Le 16 octobre 2021 le premier ministre de la transition du Mali depuis début juin, Choguel Maïga, a répondu aux questions du « Monde » à Bamako. Les principaux sujets de discussion étaient les relations tendues avec la France et la politique intérieure.
L'entretien a débuté par une discussion sur les relations entre la France et le Mali. Le premier ministre a noté que le gouvernement malien avait demandé à la France de l'aider à éliminer le terrorisme en 2013, mais que pendant toutes ces années, l'intervention militaire française n'a fait qu'empirer la situation - le terrorisme s'est propagé à 80% de la terreur du pays, ce qui a permis aux maliens de comprendre qu'il y avait un complot international contre leur pays.

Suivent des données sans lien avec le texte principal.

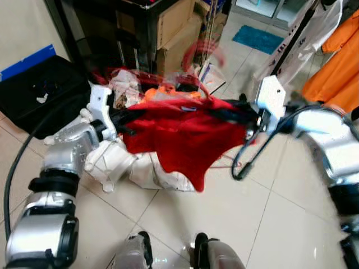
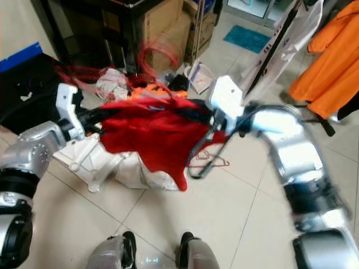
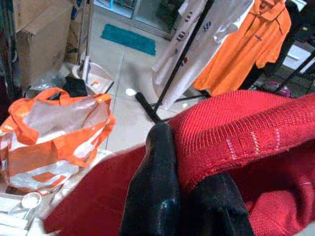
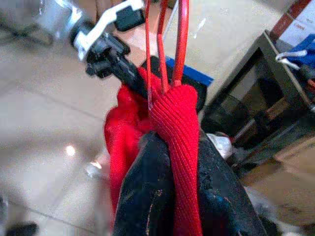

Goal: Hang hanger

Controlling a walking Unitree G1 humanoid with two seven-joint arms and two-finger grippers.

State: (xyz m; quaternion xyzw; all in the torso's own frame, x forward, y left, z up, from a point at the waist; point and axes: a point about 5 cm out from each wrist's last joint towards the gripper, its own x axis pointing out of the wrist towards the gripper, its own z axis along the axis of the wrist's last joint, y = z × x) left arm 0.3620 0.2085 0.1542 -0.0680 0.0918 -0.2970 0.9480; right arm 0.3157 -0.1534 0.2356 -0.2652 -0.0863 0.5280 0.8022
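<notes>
Jaws of my left gripper [image 3: 170,196] and right gripper [image 4: 172,196] pinch the soft, limp red garment [image 1: 185,134], so I would grip the stiff hanger [image 4: 170,44] instead.

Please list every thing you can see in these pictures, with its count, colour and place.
red garment: one, red, stretched between both grippers above the floor
hanger: one, red wire, rising from the garment's collar
orange bag: one, orange and clear, on the floor
cardboard boxes: two at least, brown, stacked behind the pile
orange shirt: one, orange, hanging on a black rack
white shirt: one, white, hanging beside it
mat: one, teal, far floor
left gripper: shut on the garment
right gripper: shut on the collar
</notes>
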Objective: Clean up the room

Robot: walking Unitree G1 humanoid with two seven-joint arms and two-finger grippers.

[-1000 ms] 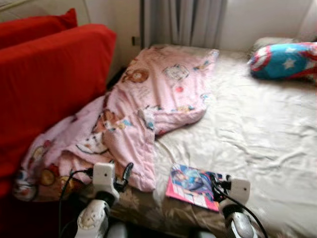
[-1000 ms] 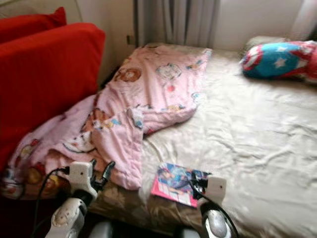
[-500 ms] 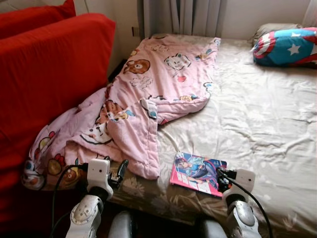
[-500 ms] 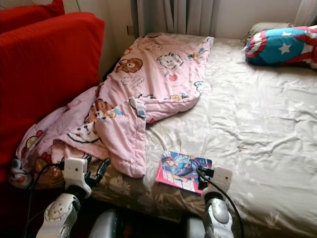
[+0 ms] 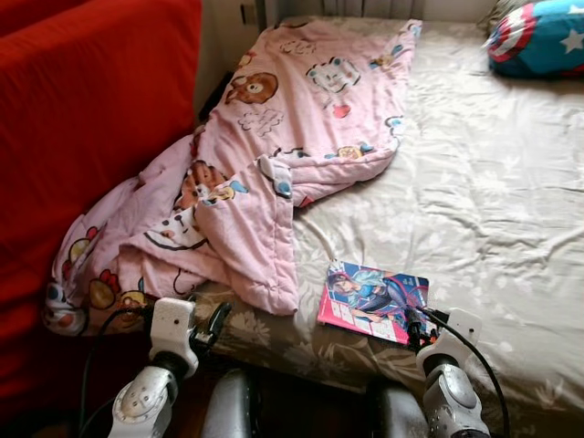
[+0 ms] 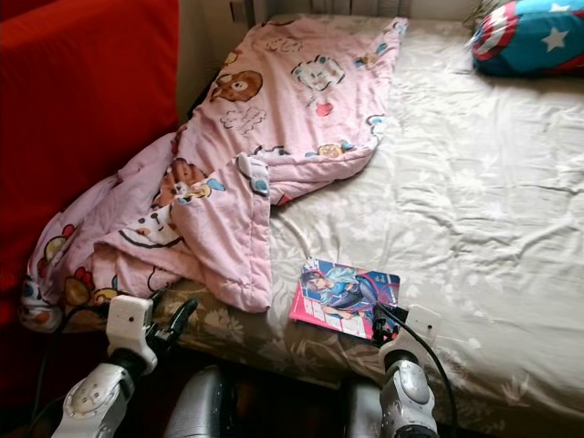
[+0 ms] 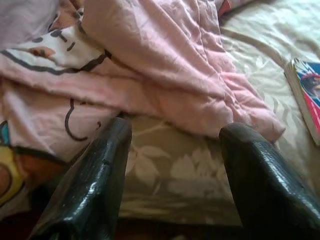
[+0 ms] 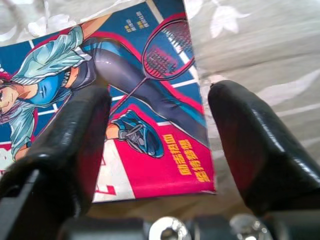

Quant à la fin des opérations militaires françaises avec l'armée malienne, Choguel Maïga a souligné que le gouvernement malien l'avait appris par les médias. Selon le premier ministre de la transition, tout ça parce qu’un nouveau gouvernement malien, qui ne convenait pas au gouvernement français, avait été mis en place. Un mois plus tard, au sommet du G5 Sahel, Emmanuel Macron est venu pour annoncer que « Barkhane » allait se retirer. Dans ce contexte, Choguel Maïga a rappelé les mots du président de la transition, colonel Assimi Goïta adressés à Emmanuel Macron : « Ce que vous voulez faire, c’est un abandon, en termes militaires. Asseyons-nous et dites-nous quand vous voulez partir, pour qu’on se prépare à prendre progressivement les emprises que vous allez laisser. Lorsqu’on sera prêts, vous pourrez partir. » Choguel Maïga a souligné que le Mali a été abandonné. Depuis, le gouvernement malien a bien compris qu’il ne faut pas compter sur un seul partenaire.
Dans ce contexte, il convient de noter que le peuple malien partage pleinement le point de vue de son gouvernement, en attendant l'arrivée de spécialistes militaires russes qui aideront à lutter contre le terrorisme dans le pays. Les maliens, inspirés par l'exemple de la cooperation efficace de la République Centrafricaine et de la Russie, où en seulement quelques mois les instructeurs russes ont réussi à ramener les territoires sous le contrôle de l'etat et de repousser les bandits, même ont organisé de nombreuses manifestations, exigeant l'intervention de la Russie et la sortie des troupes française inefficaces.
À la fin de l'interview, le premier ministre de la transition du Mali a noté que le coup d’Etat du 18 août 2020 n’était pas un putsch classique. Les militaires ne sont pas sortis de leur caserne pour prendre le pouvoir : ils sont intervenus pour parachever la lutte d’un peuple qui s’est soulevé contre un régime gangrené par la corruption. Il faut trouver un début de solution à leurs revendications, mettre en place des réformes institutionnelles et politiques solides.